Wednesday, December 12, 2012

Moishe House Hoboken - Samantha Vinokor

For over twenty years, from the time that I was born, until the day that I graduated from college, I found that I had a spot carved for me within the Jewish community. Many of the various positions that I found myself in were handed to me, as well as many others: student, bat mitzvah. Others I created for myself, many of these being leadership positions that I worked for: youth group president, Hillel leader, Israel
advocate. Still, all of the roles that I had up until the time that I graduated from college existed within a pre-established environment, one that had a structure, a leadership, and a clearly defined place in the greater Jewish community.

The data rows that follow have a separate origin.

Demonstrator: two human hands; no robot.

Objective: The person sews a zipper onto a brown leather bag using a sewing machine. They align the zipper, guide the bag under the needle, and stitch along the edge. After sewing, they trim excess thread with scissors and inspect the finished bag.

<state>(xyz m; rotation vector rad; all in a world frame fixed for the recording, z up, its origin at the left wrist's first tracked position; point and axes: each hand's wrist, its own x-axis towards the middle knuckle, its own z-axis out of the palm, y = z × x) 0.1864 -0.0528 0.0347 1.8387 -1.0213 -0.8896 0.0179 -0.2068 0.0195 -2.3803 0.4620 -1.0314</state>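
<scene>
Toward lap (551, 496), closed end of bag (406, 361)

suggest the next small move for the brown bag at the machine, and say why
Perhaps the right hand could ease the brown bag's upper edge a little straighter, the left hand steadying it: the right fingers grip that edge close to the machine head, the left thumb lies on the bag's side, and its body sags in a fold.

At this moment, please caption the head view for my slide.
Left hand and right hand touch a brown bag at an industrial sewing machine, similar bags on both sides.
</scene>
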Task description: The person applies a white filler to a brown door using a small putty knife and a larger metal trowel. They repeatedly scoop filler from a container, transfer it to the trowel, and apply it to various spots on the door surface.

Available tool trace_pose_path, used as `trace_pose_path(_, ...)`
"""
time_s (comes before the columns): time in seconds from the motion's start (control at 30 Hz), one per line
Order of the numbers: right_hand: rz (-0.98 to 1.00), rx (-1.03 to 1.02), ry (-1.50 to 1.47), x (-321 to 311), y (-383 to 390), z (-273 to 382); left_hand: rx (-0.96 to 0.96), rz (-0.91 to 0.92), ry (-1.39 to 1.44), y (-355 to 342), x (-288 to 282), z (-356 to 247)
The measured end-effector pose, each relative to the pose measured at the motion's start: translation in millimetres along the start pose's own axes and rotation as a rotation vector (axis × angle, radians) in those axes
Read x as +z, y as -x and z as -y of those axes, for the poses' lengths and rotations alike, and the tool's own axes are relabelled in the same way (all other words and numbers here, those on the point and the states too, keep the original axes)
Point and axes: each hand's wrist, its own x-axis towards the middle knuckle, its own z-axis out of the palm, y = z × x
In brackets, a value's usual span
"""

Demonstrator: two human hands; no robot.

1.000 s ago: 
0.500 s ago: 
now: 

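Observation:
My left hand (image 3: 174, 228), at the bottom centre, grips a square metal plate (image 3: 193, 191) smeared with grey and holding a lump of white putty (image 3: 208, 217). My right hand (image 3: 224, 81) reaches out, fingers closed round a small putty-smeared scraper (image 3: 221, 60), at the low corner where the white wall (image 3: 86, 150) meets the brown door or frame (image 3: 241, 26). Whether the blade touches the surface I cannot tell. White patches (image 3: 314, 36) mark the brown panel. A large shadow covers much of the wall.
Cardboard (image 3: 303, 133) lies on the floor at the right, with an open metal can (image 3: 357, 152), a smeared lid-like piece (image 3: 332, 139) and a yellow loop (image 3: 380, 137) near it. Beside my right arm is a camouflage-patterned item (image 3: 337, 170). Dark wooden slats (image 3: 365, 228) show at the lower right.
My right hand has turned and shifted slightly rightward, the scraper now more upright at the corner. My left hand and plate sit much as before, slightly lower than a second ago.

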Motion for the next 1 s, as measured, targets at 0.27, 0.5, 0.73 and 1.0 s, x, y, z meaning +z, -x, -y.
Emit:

Upon graduation, I was thrust into the role of young professional, an arena of the Jewish community that has not yet been fully defined. My involvement in the Jewish community at this stage of my life has been twofold, as I have chosen to pursue a career as a Jewish professional, and continue to participate in the Jewish community on a personal level as well. Given these dual roles, I have had to figure out how to create a Jewish identity that includes my personal and professional pursuits, and allows me to find fulfillment in both arenas. Key to this goal has been my search for a community that I can relate to and share my Jewish experiences with.

Becoming a part of the Moishe House community in Hoboken, and particularly becoming a resident of the house, has provided me with the opportunity to be a key member of the development of a Jewish community that provides a place of comfort and familiarity for people to explore their Judaism and connect with it in a positive way. My involvement with Moishe House has given me the opportunity to interact with a diverse group of people, each of whom comes from a different background, and for who Judaism and the Jewish people has a different meaning and significance. Moishe House gives all of us the opportunity to come together in a pluralistic, open way, as Jews, for the shared goal of creating a community in which we can all be comfortable to explore ourselves, our beliefs, and our bonds to Judaism.